Learning outcomes with GenAI in the classroom: A review of empirical evidence

MSR-TR-2025-42 |

Published by Microsoft

This report presents a review of recent empirical evidence of generative AI (GenAI) impact on learning outcomes in formal education. Its purpose is to provide educators with an overview of top concerns for ensuring students’ learning gains when using LLM-based learning tools and concludes with research-derived guidance for deciding when and how to use these tools in the classroom. The report unfolds as follows:  

Section 1 distinguishes between the needs of education and industry, where the benefits of LLMs were first explored, primarily for productivity gains. Educators’ priorities are different. Pedagogical concerns include consideration of inequities in education, developing students’ critical thinking skills, and the potential for GenAI to inhibit social development. These concerns extend beyond technologists’ focus on mitigating technical harms such as toxic content, bias, or accuracy in system outputs.  

Section 2 presents several key variables that affect learning with GenAI: (1) AI literacy—understanding the capabilities and limitations of an AI system—is a critical new variable for student success when using GenAI. (2) Educational equity is a variable where GenAI renders mixed experiences for marginalized groups. Studies show how GenAI can be an effective resource for students with disabilities. In other contexts, it entrenches existing patterns in academic performance of the weakest students and can exacerbate inequities for economically marginalized students. (3) GenAI can impact psychological and social conditions long recognized to facilitate learning: self-efficacy, individual pace, and human connection. On self-efficacy, studies show that students can be overconfident about their skill mastery when using GenAI and need help calibrating their mental model of learning gains. For self-paced learning, GenAI introduces both efficiencies and pitfalls depending on learning domain and context, including whether AI tools are general purpose chatbots or scaffolded tutors. Studies also highlight GenAI impact on human connection, the foundation for developing higher-order skills of critical thinking and creativity. GenAI’s on-demand availability but lack of social presence can present opportunities and disadvantages, from providing a nonjudgmental environment for exploring topics to reducing collaboration with peers in group projects. Yet, studies show that human tutors remain students’ preferred source for trusted information.  
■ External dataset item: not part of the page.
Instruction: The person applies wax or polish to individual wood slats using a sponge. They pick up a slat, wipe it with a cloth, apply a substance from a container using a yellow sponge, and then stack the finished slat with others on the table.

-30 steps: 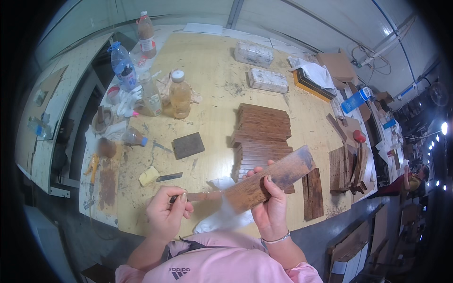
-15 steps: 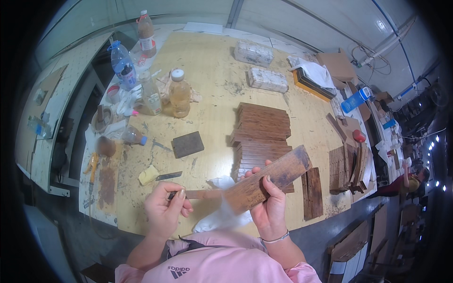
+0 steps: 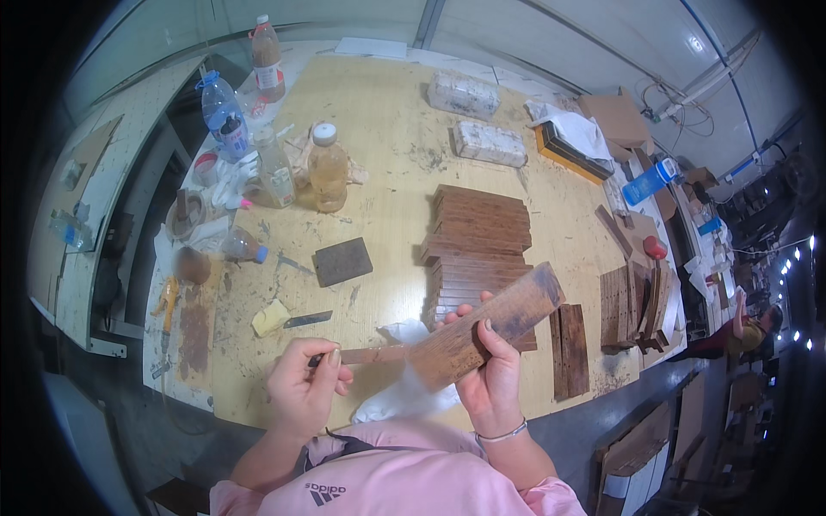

Section 3 examines how GenAI usage aligns with learning objectives in Bloom’s taxonomy. Basic cognitive skills—Bloom’s remembering and understanding—are fundamental to success across academic domains. Studies show that there can be an overdependence and lack of engagement that result in impaired memory formation when using LLM chatbots. Development of higher-order thinking—analysis, reasoning, and creativity—can be compromised if GenAI is used in ways that bypass the necessary struggle that is integral to acquiring skills. Studies illustrate how use of general-purpose GenAI tools such as ChatGPT, without scaffolding or other pedagogical guardrails, can be detrimental to critical thinking. GenAI can also impact creativity. Students using GenAI for creative problem-solving can benefit from fast prototype iteration and greater project completeness or detail but can also tend toward idea fixation and less originality and complexity in their work. 

Section 4 highlights how GenAI learning tools need greater pedagogical complexity. Up to now, state-of-the-art tools have been ChatGPT or similar, with prompt engineering for the model to assume an instructor role or restrain its outputs. However, modified general-purpose chatbots cannot address the broad range of pedagogical considerations involved in learning success. New types of experimental AI tutors with embedded proven pedagogical strategies—for example, capable of detecting and effectively responding to a range of student cognitive states—show promise. Consulting educators in the design is key for success of systems like these that are on the horizon. 

A concluding synthesis of the empirical evidence offers four guidelines for integrating GenAI in learning environments: (1) Ensure student readiness—avoid introducing GenAI too early, before students master domain basics. (2) Teach AI literacy—build an awareness of GenAI capabilities and limitations so students can assess system outputs and learn domain-specific techniques for optimal results. (3) Use GenAI as a supplement to traditional learning methods—GenAI explanations and examples are capabilities that students value, but teacher guidance with these explanations remains necessary. (4) Promote design interventions that foster student engagement—limiting copy-paste functionality, supporting students’ metacognitive calibration to reduce overestimation of their learning progress, nudging learners towards critical thinking, and evaluating GenAI tools for proven engagement strategies. 

 

Cite as:
Walker, K. and Vorvoreanu, M. 2025. Learning outcomes with GenAI in the classroom: A review of empirical evidence. Microsoft Technical Report MSR-TR-2025-42 October 2025.